Utilising Eq. (3), we calculate the sifted key rate that can be achieved after the implementation of AO in our channel shown in Table 1. We show the key rate in a BB84 protocol using a 50/50 balance of each basis, however it must be noted that one can use a weighted protocol in which the logical basis is utilized nearly all of the time allowing for more efficient secret key exchange⁴³.

Table 1 Secret key rates with AO in differing dimensions

Full size table

Our measurements of QDER for different QKD dimensions are shown in Fig. 4d. Interestingly, our results show that the logical basis is more influenced by the introduced turbulence than the ANG basis and the AO performs better on reducing the crosstalk in the logical basis rather than in the ANG basis (this is particularly evident for d = 10). These effects can be qualitatively understood when considering that both (mild) turbulence and adaptive optics mainly affect the phase of the beam. The orthogonality of OAM modes depends on their azimuthal phase structure, so is extremely sensitive to phase distortions, while ANG modes have a smooth phase dependence but different intensity distributions. The AO performs less well on ANG modes in higher dimensional basis since these modes are increasingly localised in the azimuthal coordinate, thus a higher resolution is needed to compensate for the aberrations induced by turbulence.

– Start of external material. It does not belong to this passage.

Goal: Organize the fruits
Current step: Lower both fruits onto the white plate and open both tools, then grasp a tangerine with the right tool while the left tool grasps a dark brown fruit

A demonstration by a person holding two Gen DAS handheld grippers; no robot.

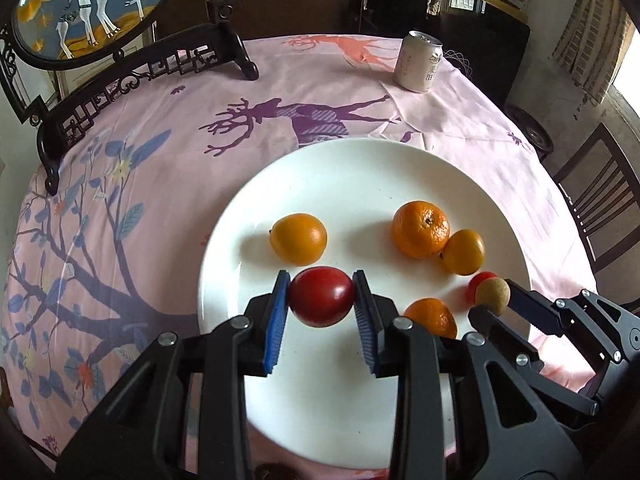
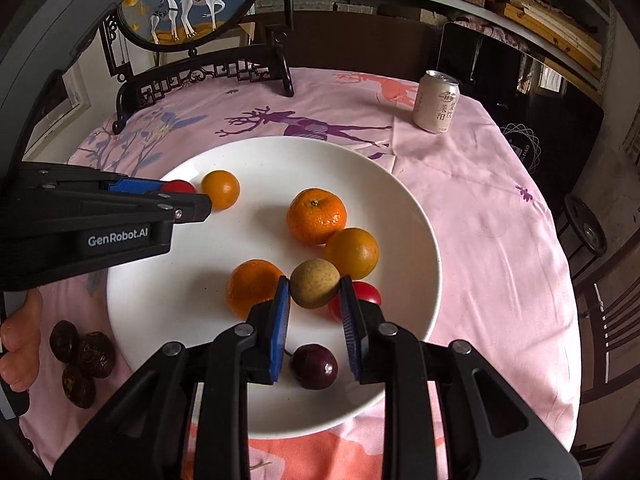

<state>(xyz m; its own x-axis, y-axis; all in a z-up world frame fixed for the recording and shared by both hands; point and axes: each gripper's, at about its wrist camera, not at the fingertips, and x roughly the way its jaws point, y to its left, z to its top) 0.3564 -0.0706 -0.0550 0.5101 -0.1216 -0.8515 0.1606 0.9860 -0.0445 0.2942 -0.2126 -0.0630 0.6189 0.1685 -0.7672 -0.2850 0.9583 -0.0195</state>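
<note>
Both grippers are matte black, angular linkages with triangular cut-outs and round silver pivot screws. The left gripper [image 1: 321, 294] and right gripper [image 2: 315, 294] carry ribbed blue pads on their fingers [image 1: 280, 304]. White "GenRobot.AI" lettering [image 2: 118, 239] marks one body. Bare skin of a hand [image 2: 20, 340] shows.

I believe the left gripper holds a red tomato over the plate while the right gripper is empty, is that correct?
Not quite: the right gripper is not empty; the right wrist view shows it shut on a tan fruit. The left gripper does hold the red tomato over the plate.
</note>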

Our experiment demonstrates that the use of a sufficiently advanced adaptive optics system can allow for high-dimensional quantum communications in channels where turbulence would otherwise prevent it.

Turbulence Measurement

In our experiment, a second WFS is used in our setup in such a way as to monitor the reference beam before the correction of the DM was applied (see Fig. 1a). From the collected data, it is possible to extract instantaneous wavefronts and the corresponding decomposition in terms of Zernike polynomials as functions of time. In Fig. 5, we show standard deviations of the first nine Zernike coefficients, excluding the first one, a global phase shift, over a period of 195 seconds with active turbulence. The strength of the fluctuations in our experiment is in the range of those measured in a previous experiment, where a 3m underwater channel was characterized¹⁷. In this experiment, a secure key could not be generated when d = 4 due to the effects of the underwater turbulence. In our experiment, we also find that a secure key cannot be generated for d = 4 unless wavefront correction using a fast AO is implemented in the channel. Thus, our results are promising not only for free-space applications but also for other turbulent environments, i.e. underwater channels.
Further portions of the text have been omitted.